Congratulations Stancestans on making it to the Team! :thumb:


----------



## WereBo (Apr 5, 2008)

Welcome to the team Stancestans, good to have you aboard







.....


----------



## Flight Sim Guy (Dec 19, 2011)

And that's WereBo, our in house werewolf/enforcer. We send him to talk to you if you misbehave or break the rules. :grin: :devil:


----------



## WereBo (Apr 5, 2008)

Flight Sim Guy said:


> And that's WereBo, our in house werewolf/enforcer. We send him to talk to you if you misbehave or break the rules. :grin: :devil:


And 'Keeper of the Repository for Retired, Unwanted and Unusual Smilies' :lol:


----------



## Flight Sim Guy (Dec 19, 2011)

You got that right.
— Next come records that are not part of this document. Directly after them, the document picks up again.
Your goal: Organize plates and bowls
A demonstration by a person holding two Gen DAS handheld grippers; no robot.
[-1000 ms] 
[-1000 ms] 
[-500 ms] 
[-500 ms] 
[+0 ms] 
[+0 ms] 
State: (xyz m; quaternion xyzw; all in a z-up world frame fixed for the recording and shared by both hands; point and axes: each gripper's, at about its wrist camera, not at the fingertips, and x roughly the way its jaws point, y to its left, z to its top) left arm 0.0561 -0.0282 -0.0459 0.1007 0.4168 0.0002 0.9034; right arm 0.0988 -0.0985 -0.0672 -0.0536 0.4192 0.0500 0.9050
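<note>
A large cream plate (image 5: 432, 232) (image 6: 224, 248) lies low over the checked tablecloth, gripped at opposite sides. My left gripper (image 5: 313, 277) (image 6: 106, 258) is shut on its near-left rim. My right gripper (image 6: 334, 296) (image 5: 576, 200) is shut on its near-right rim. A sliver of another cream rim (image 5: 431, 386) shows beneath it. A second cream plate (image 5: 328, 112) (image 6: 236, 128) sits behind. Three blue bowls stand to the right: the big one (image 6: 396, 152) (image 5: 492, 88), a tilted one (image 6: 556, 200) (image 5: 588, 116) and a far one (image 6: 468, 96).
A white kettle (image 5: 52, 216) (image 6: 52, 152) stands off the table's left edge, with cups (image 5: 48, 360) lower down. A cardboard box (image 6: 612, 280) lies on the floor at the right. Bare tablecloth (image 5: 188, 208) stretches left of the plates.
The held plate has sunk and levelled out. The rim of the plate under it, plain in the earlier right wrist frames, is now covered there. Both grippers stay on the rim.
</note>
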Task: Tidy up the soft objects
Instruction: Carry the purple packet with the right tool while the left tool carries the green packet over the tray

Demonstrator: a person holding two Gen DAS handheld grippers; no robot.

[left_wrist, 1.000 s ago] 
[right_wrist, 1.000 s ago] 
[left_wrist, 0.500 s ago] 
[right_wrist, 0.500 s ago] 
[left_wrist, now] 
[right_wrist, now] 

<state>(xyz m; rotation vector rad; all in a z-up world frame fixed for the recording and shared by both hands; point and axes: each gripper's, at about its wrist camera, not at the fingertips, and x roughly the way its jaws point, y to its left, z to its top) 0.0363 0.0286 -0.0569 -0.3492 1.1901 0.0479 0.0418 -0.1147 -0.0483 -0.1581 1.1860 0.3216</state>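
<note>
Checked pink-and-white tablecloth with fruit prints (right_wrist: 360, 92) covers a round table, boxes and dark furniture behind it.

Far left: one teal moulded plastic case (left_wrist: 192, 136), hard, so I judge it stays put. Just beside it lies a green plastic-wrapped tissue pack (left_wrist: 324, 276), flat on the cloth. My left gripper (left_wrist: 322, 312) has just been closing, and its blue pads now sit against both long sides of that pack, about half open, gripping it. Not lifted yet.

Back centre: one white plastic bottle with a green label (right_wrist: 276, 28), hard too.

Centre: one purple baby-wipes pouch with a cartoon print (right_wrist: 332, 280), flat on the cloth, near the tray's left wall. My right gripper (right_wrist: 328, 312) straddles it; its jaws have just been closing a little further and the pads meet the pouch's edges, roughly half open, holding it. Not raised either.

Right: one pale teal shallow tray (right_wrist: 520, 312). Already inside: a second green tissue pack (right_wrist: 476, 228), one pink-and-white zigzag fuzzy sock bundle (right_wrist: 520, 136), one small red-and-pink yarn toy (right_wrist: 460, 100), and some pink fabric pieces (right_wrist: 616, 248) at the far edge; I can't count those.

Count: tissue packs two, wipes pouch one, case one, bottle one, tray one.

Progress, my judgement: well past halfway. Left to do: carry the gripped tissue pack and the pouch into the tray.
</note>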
Sorry for not including that in your resume. :lol:


----------



## WereBo (Apr 5, 2008)

Hehehehe... No problem, they're up to 911 now but I think there's a couple of duplicates somewhere :grin:


----------



## joeten (Dec 4, 2008)

Emergency services


----------



## Flight Sim Guy (Dec 19, 2011)

WereBo said:


> Hehehehe... No problem, they're up to 911 now but I think there's a couple of duplicates somewhere :grin:


I stole a couple.


----------



## WereBo (Apr 5, 2008)

Be careful to what you admit to....
















:grin:


----------



## Flight Sim Guy (Dec 19, 2011)

:4-outaher :grin:


----------



## jcgriff2 (Sep 30, 2007)

Congratulations and Welcome!


----------



## jenae (Jun 17, 2008)

Hi, well we have had a discussion and you have maintained a reasonable response in regards to your attitude, this indicates a mature frame of mind and with this in mind I think you have the makings of a good contributor, if you graduate and go on, there is a great opportunity for forensic science in computing, there is soo much more to the registry, it's why most of our clients (govm't inc) do not use any AV, and no you have no idea how to remove registry entries (the point is you should not be doing this in the first place) flagged by a doggy reg cleaner (all of them). I welcome you and look forward to your contributions.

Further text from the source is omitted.